Woodward calcola che a causa del divario fra ricchi e poveri, con le attuali tendenze, per portare tutte le persone nel mondo almeno alla cifra piuttosto miserabile di 1,25 dollari al giorno della soglia di povertà assoluta, ci vorrebbero ancora 100 anni. Servirebbe inoltre un'economia globale 10 volte più grande di quella sovraccarica che abbiamo oggi. Nel mondo, il reddito medio pro capite dovrebbe essere di 100.000 dollari. Per un progresso significativoportare tutti a 5 dollari al giorno, che è più in linea col soddisfacimento dei bisogni fondamentalici vorrebbero due secoli e richiederebbe un PIL per persona di 1 milioni di dollari.
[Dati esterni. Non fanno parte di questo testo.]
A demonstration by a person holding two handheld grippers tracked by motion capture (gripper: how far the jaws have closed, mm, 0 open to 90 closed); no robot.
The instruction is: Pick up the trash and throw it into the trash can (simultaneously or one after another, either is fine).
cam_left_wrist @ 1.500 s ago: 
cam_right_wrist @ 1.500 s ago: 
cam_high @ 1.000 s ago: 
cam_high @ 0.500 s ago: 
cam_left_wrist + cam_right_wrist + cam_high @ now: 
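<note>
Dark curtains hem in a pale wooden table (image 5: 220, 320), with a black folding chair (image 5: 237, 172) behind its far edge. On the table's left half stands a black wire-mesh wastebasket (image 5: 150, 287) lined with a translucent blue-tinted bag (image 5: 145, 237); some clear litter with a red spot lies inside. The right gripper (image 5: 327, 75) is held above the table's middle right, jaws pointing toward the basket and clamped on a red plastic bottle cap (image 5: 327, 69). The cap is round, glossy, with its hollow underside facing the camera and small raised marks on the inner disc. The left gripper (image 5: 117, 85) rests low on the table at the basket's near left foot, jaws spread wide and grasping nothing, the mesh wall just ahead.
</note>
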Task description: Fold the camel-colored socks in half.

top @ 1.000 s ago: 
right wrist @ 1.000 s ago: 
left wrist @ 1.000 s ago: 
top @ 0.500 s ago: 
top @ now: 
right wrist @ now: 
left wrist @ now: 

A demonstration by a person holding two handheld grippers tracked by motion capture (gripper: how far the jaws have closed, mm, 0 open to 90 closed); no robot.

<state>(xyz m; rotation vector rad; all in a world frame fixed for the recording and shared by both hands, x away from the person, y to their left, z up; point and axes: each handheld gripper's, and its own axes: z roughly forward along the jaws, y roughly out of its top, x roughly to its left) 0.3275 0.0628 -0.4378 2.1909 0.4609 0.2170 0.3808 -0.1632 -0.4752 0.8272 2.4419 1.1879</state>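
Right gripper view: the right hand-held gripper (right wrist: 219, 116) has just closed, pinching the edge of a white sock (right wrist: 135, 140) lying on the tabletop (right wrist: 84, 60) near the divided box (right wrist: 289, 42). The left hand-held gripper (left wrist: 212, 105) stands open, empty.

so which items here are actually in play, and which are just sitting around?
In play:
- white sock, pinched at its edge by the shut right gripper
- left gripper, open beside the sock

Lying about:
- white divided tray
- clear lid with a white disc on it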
E' il motivo per cui Woodward ha chiamato il suo saggio ‘Incrementum ad Absurdum’ e perché commenta, comprensibilmente, “Non possiamo realisticamente sperare di ottenere questo con gli strumenti esistenti di politica dello sviluppo”.

Ipotizzare che un tale corso delle azioni si praticabile richiede pensiero magico e negare il modo in cui è ancora permesso di operare all'economia. Solo il mese scorso il boss di della BP ha avuto un aumento del 25% della paga mentre i salari della società sono stati congelati e il capo della banca Barclays ha preso 5,5 milioni di sterline di paga mentre la banca stava per tagliare 19.000 posti di lavoro. Le decisioni economiche che vanno dall'ampliamento di un aeroporto alla deforestazione tropicale vengono giustificati per il loro contributo allo sviluppo – ma sono solo dalla parte di chi sviluppa.

Ma sta diventando di moda dire che il dibattito climatico non dovrebbe essere caricato della ambizioni più ampie delle politiche progressiste, per ottenere un accordo migliore per i poveri e i marginalizzati. E se questi due problemi fossero realmente e strettamente legati? Il mondo sta firmando per mettere fine alla povertà. La fisica dei limiti planetari significa che in termini complessivi dobbiamo consumare di meno. Quindi, per stare dal lato giusto delle soglie ambientali, un cambiamento radicale nella distribuzione per favorire i più poveri diventa il solo modo per riconciliare le sfide gemelle di fermare l'ascesa del cambiamento climatico e 'mettere fine alla povertà'.

Mentre i cittadini di Nuova Dehli e Pechino affogano nello smog per andare al lavoro ogni giorno ora dobbiamo sbirciare fra i veli di modelli di sviluppo defunti per trovarne un futuro diverso, migliore e collettivo.